Whilst hemp also comes from the cannabis sativa plant, it is not psychoactive (meaning it won’t get you high), and was literally touted as ‘the next billion dollar crop,’ providing us with one of the strongest, easily produced, and re-usable fibrous materials known to man.
Instead, we chose to destroy forests and decimate land with other crops, but the cannabis revolution is finally seeing hemp re-introduced to the western world, and its bi-products not only crop up throughout recorded history, they can be continuously found at pivotal turning points of humankind. So without further ado, here are 5 amazing uses of hemp throughout history.
Until the 20th century, 80% of the world’s fabric and textile needs came from hemp fibres. In fact, it was the world’s largest agricultural crop for thousands of years, with the Columbia History of the World stating that “the earliest known woven fabric was apparently of hemp, which began to be worked in the eighth millennium (8000-7000 BC).”
2. The declaration of independence
This rumour has been floating around for a while now, and whilst the final copy of the declaration was actually transcribed on parchment (animal skin treated with lime) the two original drafts were penned on hemp paper. In fact, just about everything was written on hemp paper at the time, with up to 90% of all paper in the world having come from hemp fibres.

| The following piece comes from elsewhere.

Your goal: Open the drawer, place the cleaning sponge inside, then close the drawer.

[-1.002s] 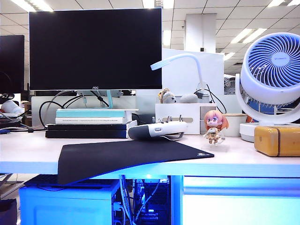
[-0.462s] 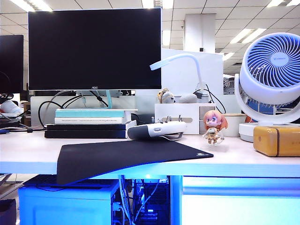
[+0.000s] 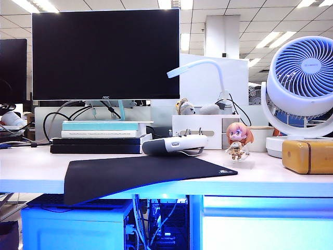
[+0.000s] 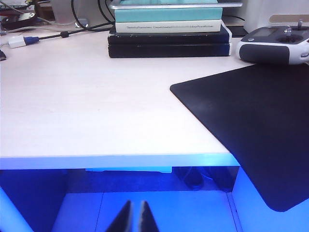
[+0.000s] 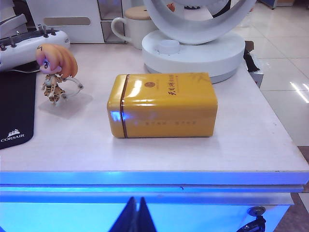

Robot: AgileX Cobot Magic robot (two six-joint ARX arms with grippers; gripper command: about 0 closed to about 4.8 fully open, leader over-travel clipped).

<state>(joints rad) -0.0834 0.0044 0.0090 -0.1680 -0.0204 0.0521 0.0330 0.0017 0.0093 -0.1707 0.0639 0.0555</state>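
The white desk (image 3: pixel 31 172) bears a black mat (image 3: pixel 140 174), stacked books (image 3: pixel 96 136), a fan (image 3: pixel 302 88) and a yellow box (image 5: pixel 164 104).

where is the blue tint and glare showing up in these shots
Exterior view: blue light tints the flat white drawer front under the desk. Right wrist view: bright glare streaks on the glossy rounded yellow-orange box. Left wrist view: deep blue floods the space under the desk behind the shut left gripper.

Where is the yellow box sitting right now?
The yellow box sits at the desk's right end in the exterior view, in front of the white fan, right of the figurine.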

Other famous writings on hemp paper include The King James Bible (17th century), the works of Mark Twain, even Lewis Carroll’s Alice in Wonderland.
3. USS Constitution
The oldest U.S. naval ship, colloquially known as ‘old ironsides’ used more than 120,000 pounds of hemp fibre for rigging, lines, ropes and caulking. Even more hemp fibre was used in making canvas for the sails.
Hemp arrived in the U.S. via British ship the Mayflower, on which it was used for a similar purpose, before British colonies in the U.S. were required, by law, to grow hemp. Hemp was an ideal textile for maritime use as it has a natural resistance to decay and the plant is incredibly adaptable to differing climates.
4. Legal tender
On the back of the British monarchy’s requirement for hemp production, the plant was widely grown in the days leading to the American Revolution. As law required it, many farmers were able to use hemp as currency to pay their taxes, and this continued for some 200 years, particularly in the states of Pennsylvania, Virginia, and Maryland.
5. Car manufacture
Fast-forward to the 1940’s and Henry Ford almost became a saviour to farmers on the back of the great depression, as one of the plastics developed by his chemists contained hemp, among other things. Whilst some claims say the material was up to 70% hemp, this is unlikely as it is a composite of similar fibres and resins.
It did, however, prove to be 300 pounds lighter than its steel counterparts, and up to 10 times stronger, which Mr. Ford proved by hitting it with an axe- sounds pretty convincing to me! Modern car manufacture has seen a revitalisation of the hemp industry, with the world’s most eco-friendly car, the Kestrel, also composed of a hemp-fibre composite and touted as being super lightweight with the strength of maritime fibreglass.